## What is required
Across the whole listing, how many lines hold the word "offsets"? Reply with the number by itself.

## Supplied material
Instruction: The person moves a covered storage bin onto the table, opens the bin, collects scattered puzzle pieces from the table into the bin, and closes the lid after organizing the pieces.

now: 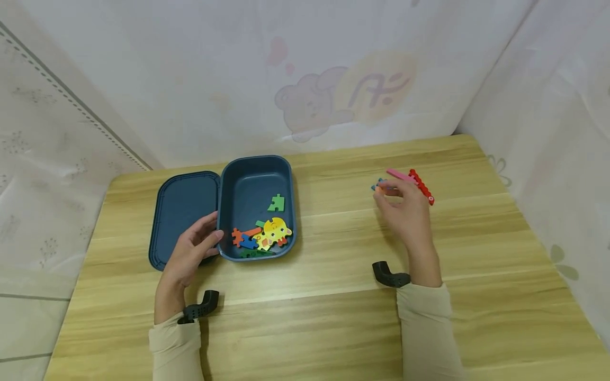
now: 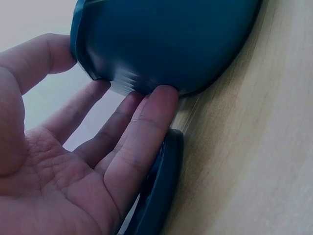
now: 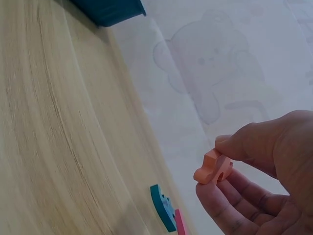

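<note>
A dark blue box (image 1: 245, 196) stands on the table, and my left hand (image 1: 183, 256) grips its left side. In the left wrist view the thumb lies at the rim and the fingers touch the outer wall (image 2: 171, 44). Inside the box lie several puzzle pieces: a green one (image 1: 276, 203) by itself, and a heap with a yellow animal-face piece (image 1: 276, 231), orange, blue and green ones. To the right, my right hand (image 1: 410, 219) pinches an orange puzzle piece (image 3: 213, 167) between thumb and fingers, held above the table.
Left of the box lies its dark blue lid (image 1: 186, 211). Around the right hand are a blue piece (image 3: 162, 208), a pink piece (image 1: 399, 174) and a red piece (image 1: 423, 188), partly hidden. A pale printed curtain (image 1: 229, 79) hangs behind the wooden table (image 1: 305, 328).
</note>
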Motion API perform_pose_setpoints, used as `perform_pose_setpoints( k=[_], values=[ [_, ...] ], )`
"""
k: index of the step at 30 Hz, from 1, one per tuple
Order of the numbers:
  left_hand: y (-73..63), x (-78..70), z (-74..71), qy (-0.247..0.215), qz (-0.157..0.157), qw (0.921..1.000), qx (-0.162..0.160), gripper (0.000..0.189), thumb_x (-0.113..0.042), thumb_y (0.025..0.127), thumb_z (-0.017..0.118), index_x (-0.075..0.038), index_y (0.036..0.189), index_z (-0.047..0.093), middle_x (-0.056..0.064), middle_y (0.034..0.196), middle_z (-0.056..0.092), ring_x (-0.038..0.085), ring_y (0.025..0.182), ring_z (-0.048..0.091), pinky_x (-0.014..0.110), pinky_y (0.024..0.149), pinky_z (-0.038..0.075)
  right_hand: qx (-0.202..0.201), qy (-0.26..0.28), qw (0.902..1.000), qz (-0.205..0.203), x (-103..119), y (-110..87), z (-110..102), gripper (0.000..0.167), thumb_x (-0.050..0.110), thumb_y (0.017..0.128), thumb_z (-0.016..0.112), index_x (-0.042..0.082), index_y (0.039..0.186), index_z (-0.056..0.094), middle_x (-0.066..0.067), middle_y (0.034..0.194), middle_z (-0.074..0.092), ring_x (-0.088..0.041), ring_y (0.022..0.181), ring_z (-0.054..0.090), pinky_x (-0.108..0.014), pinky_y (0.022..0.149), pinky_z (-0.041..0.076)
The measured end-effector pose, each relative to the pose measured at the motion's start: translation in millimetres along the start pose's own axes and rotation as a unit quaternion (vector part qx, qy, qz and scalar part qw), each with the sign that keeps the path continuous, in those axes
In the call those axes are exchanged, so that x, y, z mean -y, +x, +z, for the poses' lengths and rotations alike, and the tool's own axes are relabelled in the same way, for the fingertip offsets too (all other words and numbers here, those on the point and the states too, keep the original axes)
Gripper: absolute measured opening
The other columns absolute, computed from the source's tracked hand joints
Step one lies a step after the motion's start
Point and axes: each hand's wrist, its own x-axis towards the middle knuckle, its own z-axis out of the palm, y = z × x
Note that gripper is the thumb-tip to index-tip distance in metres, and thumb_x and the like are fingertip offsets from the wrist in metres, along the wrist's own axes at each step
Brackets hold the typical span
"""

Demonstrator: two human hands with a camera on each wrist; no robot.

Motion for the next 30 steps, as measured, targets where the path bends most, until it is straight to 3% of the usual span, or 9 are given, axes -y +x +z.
perform_pose_setpoints(
  k=[4,9,14,20,26,30],
  values=[
    [0.0,-1.1,-0.2,-0.003,0.000,1.0000,0.000,0.062,-0.030,0.110,0.060,-0.013,0.165,0.038,0.010,0.149,0.053,-0.006,0.115,0.064,0.021,0.089,0.060,-0.003,-0.016,0.9999,0.003,3,-0.2,4,0.023,0.016,0.099,0.075,0.005,0.119,0.076,-0.014,0.134,0.070,-0.033,0.115,0.072,-0.009,0.079,0.055],
    [-1.6,-3.0,-1.5,-0.003,-0.001,1.0000,-0.004,0.062,-0.029,0.110,0.060,-0.012,0.165,0.038,0.009,0.148,0.054,-0.006,0.115,0.064,0.020,0.089,0.059,-0.003,0.000,0.9998,-0.018,8,1.3,9,0.022,0.011,0.099,0.075,0.001,0.118,0.076,-0.019,0.124,0.072,-0.036,0.113,0.072,0.000,0.073,0.047],
    [-0.7,-3.6,-2.2,0.000,0.000,1.0000,0.000,0.063,-0.031,0.110,0.059,-0.014,0.166,0.037,0.016,0.154,0.051,-0.007,0.116,0.063,0.020,0.089,0.059,-0.001,0.004,0.9996,-0.030,11,1.6,13,0.020,0.011,0.098,0.075,0.002,0.117,0.076,-0.017,0.123,0.073,-0.035,0.112,0.072,-0.001,0.073,0.048],
    [-1.6,-3.1,-2.4,-0.001,0.000,1.0000,0.003,0.061,-0.029,0.111,0.058,-0.014,0.166,0.036,0.006,0.148,0.055,-0.006,0.117,0.063,0.021,0.090,0.058,0.010,0.001,0.9986,-0.053,14,-0.1,17,0.022,0.013,0.098,0.077,0.004,0.119,0.076,-0.015,0.124,0.074,-0.033,0.114,0.072,-0.018,0.080,0.061],
    [-0.7,-2.6,-0.3,-0.002,0.001,1.0000,0.003,0.061,-0.029,0.110,0.059,-0.014,0.166,0.037,0.005,0.146,0.055,-0.006,0.117,0.063,0.021,0.090,0.058,0.011,0.009,0.9980,-0.062,18,-1.8,22,0.022,0.011,0.098,0.077,0.005,0.118,0.076,-0.015,0.123,0.072,-0.032,0.114,0.072,-0.008,0.077,0.055],
    [0.6,-1.5,0.4,-0.001,0.000,1.0000,0.004,0.062,-0.030,0.110,0.059,-0.014,0.166,0.036,0.011,0.149,0.053,-0.006,0.117,0.063,0.020,0.090,0.058,0.028,0.012,0.9979,-0.058,21,-3.0,27,0.023,0.011,0.098,0.077,0.006,0.120,0.076,-0.014,0.125,0.069,-0.031,0.116,0.072,-0.026,0.082,0.064]
  ],
)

## Solution
2